Pak Is is talking about a more down-to-earth homestead kind of farming here. Back in 1995, Pak Is, then a teenage boy, dropped out of school and embarked on a journey through Java and Sumatra to learn as much as he could about permaculture farming. He told me that the only way to learn how to actually farm was on the farms themselves. The skills he learned on the road—and the self-discovery—could never be found in a classroom, Pak Is told me.

When he returned to Jogja, Pak Is took a job at Bengkel Teater, which was founded by the city's famed activist, writer, and director WS Rendra. Pak Is told me that he enjoyed the work, but he couldn't shake his love of farming. Permaculture was his true passion, he said. Pak Is sees farming as a self-sustaining economic model, one that isn't trapped in the typically exploitative systems of capitalism and world trade.

He found three acres of land in the Imogiri hills outside downtown Jogja in 2006 and established the Bumi Langit community. Initially, people laughed at Pak Is. His land was barely fertile, and the whole endeavor seemed destined to fail. Pak Is wasn't born into a family of farmers, and few had time for a city guy who came down to Imogiri with all these ideas about "holistic farming."

But Pak Is drilled deep wells and used the permaculture techniques he learned on the road to make the ground fertile. His farm tried to limit the use of chemicals, composted excess food and organic scrap, and turned animal manure into biogas. By the time Pak Is opened his own restaurant, the locals weren't laughing anymore.


Pak Is took the ethics of his farm further, taking a similar approach to his own life. He never uses plastic, makes his own soaps, and keeps his farm off the electrical grid. Most of the time, Bumi Langit uses solar power. But during the rainy season, when the skies are dark with clouds, the farm still needs to rely on a diesel generator, he admitted.

He offered to show me around his farm. Bumi Langit is a beautifully natural place. The farm is surrounded by the forest. The buildings are constructed in traditional Javanese architecture out of wood grown specifically for the house so that they doesn't tax the nearby forests. The farmland itself is built out of irrigated terraces. Chickens wander free range everywhere. A pond of fish sat next to some of the vegetables.
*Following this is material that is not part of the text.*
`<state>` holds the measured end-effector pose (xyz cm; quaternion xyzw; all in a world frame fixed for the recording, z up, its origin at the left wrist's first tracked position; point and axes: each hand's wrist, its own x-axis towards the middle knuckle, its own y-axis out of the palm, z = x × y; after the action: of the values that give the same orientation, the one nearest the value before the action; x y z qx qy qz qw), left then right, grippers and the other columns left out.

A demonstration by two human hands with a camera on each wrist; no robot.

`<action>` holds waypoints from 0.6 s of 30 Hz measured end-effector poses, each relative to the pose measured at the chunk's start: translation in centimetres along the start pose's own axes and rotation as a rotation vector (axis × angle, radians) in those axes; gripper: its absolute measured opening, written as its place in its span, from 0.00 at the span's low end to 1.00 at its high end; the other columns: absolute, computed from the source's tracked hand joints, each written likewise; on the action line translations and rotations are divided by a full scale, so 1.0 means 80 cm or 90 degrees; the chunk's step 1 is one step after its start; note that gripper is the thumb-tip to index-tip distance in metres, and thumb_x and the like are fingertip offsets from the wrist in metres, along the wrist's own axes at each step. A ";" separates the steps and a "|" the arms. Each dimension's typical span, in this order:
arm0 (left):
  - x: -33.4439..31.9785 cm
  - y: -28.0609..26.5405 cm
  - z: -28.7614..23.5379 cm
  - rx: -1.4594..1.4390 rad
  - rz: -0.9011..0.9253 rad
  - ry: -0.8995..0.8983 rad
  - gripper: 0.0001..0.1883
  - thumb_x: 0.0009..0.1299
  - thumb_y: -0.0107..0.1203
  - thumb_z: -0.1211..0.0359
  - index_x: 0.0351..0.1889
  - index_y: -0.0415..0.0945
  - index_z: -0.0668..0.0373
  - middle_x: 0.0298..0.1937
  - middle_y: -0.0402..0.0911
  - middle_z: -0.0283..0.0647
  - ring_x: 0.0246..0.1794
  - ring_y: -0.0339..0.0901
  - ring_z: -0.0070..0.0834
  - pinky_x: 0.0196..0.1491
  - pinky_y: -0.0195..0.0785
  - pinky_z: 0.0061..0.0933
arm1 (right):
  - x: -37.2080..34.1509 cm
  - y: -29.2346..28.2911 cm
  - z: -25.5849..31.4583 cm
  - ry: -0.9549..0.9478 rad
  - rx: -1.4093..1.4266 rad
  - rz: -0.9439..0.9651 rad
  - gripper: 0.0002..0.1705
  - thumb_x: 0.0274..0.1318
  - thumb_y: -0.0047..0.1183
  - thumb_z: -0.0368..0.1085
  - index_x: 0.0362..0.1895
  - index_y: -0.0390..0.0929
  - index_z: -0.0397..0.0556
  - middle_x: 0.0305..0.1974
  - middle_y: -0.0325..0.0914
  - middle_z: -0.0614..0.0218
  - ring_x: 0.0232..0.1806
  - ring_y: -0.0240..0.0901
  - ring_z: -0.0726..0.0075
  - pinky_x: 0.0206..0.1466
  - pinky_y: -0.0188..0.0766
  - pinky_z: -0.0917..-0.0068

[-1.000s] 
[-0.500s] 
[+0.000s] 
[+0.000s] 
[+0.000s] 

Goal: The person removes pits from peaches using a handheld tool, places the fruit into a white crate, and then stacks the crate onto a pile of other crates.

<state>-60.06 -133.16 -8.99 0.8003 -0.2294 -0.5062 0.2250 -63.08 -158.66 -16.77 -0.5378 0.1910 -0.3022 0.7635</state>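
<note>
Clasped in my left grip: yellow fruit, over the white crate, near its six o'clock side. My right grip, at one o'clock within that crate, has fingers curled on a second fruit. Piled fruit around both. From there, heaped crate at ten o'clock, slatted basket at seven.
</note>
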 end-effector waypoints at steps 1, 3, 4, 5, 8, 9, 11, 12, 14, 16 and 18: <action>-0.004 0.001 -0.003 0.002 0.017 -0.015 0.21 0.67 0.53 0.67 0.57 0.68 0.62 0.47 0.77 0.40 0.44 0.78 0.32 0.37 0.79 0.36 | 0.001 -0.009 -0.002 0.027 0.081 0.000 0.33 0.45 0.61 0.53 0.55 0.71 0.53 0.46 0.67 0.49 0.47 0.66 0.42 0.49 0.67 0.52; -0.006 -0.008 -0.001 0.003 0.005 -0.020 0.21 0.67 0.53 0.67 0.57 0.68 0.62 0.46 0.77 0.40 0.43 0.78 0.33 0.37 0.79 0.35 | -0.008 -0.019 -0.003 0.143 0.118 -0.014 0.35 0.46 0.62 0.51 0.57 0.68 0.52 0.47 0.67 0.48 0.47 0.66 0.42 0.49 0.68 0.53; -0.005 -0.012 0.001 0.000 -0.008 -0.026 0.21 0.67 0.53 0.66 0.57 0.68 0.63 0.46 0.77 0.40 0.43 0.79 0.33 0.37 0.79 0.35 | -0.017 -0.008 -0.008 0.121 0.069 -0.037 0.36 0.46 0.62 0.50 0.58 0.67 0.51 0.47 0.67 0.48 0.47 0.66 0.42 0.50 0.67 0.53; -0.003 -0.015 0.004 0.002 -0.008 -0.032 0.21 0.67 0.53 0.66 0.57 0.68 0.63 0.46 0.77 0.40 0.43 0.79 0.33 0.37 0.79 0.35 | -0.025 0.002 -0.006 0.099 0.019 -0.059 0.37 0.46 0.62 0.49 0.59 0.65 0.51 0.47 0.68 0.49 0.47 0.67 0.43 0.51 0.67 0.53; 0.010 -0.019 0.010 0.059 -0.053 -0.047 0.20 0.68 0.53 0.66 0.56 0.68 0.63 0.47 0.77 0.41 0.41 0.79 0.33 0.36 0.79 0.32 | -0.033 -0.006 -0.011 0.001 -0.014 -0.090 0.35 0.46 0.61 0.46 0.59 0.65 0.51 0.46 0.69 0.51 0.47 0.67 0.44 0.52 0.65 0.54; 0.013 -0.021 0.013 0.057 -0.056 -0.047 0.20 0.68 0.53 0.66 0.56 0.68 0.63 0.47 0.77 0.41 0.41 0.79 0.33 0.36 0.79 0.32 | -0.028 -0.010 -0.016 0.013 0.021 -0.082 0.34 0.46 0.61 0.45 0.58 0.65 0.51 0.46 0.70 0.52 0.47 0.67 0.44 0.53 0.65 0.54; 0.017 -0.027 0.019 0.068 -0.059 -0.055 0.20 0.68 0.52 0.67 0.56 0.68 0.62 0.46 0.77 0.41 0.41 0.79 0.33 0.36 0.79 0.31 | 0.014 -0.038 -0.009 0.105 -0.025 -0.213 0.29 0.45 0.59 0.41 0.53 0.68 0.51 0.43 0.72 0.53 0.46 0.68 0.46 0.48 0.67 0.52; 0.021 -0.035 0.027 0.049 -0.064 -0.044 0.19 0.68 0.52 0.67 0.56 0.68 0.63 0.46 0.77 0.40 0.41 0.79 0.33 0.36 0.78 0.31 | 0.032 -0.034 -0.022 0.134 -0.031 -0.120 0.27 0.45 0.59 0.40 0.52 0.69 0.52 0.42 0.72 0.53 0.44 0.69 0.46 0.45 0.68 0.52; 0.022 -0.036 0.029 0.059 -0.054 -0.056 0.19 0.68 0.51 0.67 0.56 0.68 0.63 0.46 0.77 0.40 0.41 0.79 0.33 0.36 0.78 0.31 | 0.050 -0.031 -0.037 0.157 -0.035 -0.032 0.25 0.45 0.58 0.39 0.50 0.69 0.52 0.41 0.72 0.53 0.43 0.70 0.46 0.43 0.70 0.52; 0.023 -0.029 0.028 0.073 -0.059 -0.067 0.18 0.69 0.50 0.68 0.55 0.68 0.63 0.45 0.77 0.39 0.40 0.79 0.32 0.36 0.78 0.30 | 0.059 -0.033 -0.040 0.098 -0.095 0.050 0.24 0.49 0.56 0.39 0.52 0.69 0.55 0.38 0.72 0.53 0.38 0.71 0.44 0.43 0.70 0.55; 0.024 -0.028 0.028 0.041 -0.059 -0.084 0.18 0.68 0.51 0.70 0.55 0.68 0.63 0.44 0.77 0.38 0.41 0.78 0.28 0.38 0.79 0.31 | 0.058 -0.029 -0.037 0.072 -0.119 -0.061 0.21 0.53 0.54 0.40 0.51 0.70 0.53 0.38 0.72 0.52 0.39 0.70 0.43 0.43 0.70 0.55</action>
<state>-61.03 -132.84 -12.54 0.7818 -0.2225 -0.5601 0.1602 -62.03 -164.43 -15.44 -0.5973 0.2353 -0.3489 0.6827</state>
The whole place looked like an idyllic farm, aside from the fact that I didn't see that many people around working. Pak Is told me that Bumi Langit wasn't able to produce the same amount of food as a larger, more industrial farm. He kept things small and manageable to maintain the ethics of the place.

"We're in a state where we're not in charge of our food," he explained. "We no longer know where our food comes from. We have become more dependent on the industry."

Pak Is opened the Bumi Langit restaurant in 2014 on the advice of a friend who said he felt bad always eating Pak Is' food without paying for it. It's far from one of the most-popular spots in Jogja—a city with a rich culinary scene and a steady stream of new tourists. It's also far from expensive. The 12-person Obama party ate for less than Rp 4 million ($298 USD)—or about $24 USD a person for a totally organic handmade meal. It's more pricy than a meal at the local warung, but still far less than a fancy meal at one of the city's trendy tourist spots.

I stopped to eye the menu on the way out the door. They were serving Ayam Goreng Bahagia and Ayam Geprek Kecombrang. I chose the second dish, eating perfectly fried chicken with kecombrang flowers that are apparently good for your health. I then ate fruit jam kefir and mango ice cream made from pure coconut milk for dessert.

For a brief moment I felt like Obama. And that's not half bad.